▶ _Task details_:
Please retype the listing below, matching every line exactly.

━━━━━━━━

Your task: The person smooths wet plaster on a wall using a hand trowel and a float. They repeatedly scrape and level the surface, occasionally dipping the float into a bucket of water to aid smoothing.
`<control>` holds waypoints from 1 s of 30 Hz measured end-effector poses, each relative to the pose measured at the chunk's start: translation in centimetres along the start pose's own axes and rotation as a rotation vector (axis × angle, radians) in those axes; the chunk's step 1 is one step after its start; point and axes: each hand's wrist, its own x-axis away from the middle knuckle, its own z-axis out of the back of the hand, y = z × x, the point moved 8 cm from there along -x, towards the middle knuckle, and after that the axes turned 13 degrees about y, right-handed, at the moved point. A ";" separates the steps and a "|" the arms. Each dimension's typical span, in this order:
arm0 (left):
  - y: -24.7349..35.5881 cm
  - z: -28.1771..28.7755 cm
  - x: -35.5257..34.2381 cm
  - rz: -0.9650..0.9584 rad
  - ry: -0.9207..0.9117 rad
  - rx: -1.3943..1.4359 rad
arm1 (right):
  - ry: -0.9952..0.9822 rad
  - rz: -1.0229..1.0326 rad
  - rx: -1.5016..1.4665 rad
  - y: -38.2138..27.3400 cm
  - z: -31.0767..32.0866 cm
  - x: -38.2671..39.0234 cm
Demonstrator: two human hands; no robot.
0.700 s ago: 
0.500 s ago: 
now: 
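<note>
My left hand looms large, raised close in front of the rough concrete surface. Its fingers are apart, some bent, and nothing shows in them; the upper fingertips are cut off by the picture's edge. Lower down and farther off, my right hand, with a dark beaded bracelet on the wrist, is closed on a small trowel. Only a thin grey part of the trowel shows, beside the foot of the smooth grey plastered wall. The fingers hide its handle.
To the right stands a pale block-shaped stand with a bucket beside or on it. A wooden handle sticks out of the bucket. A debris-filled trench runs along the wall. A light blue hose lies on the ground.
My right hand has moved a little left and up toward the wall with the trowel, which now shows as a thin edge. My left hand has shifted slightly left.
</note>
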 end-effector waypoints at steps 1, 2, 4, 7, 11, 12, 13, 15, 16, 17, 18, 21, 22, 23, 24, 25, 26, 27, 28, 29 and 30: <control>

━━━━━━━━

▶ _Response for this exercise_:
Your task: The person smooths wet plaster on a wall using a hand trowel and a float. They repeatedly scrape and level the surface, occasionally dipping the float into a bucket of water to aid smoothing.
`<control>` holds waypoints from 1 s of 30 Hz measured end-effector poses, each relative to the pose measured at the chunk's start: translation in centimetres along the start pose's own axes and rotation as a rotation vector (axis × angle, radians) in those axes; the chunk's step 1 is one step after its start; point and axes: each hand's wrist, its own x-axis away from the middle knuckle, its own z-axis out of the back of the hand, y = z × x, the point moved 8 cm from there along -x, towards the middle knuckle, and after that the axes turned 13 degrees about y, right-handed, at the moved point. A ";" separates the steps and a "|" the arms. Each dimension's typical span, in this order:
arm0 (left):
  - y: -24.7349..35.5881 cm
  - z: -28.1771..28.7755 cm
  - x: -35.5257..34.2381 cm
  - rz: -0.9650..0.9584 rad
  - ry: -0.9207..0.9117 rad
  - rx: -1.3943..1.4359 rad
arm1 (right):
  - ry: -0.9952..0.9822 rad
  - rz: -1.0229..1.0326 rad
  - rx: -1.5016..1.4665 rad
  - y: -38.2138..27.3400 cm
  - z: -31.0767..32.0866 cm
  - x: -38.2671..39.0234 cm
Demonstrator: two human hands; no robot.
0.700 s ago: 
0.500 s ago: 
now: 
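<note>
My left hand looms large, raised close in front of the rough concrete surface. Its fingers are apart, some bent, and nothing shows in them; the upper fingertips are cut off by the picture's edge. Lower down and farther off, my right hand, with a dark beaded bracelet on the wrist, is closed on a small trowel. Only a thin grey part of the trowel shows, beside the foot of the smooth grey plastered wall. The fingers hide its handle.
To the right stands a pale block-shaped stand with a bucket beside or on it. A wooden handle sticks out of the bucket. A debris-filled trench runs along the wall. A light blue hose lies on the ground.
My right hand has moved a little left and up toward the wall with the trowel, which now shows as a thin edge. My left hand has shifted slightly left.
</note>
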 end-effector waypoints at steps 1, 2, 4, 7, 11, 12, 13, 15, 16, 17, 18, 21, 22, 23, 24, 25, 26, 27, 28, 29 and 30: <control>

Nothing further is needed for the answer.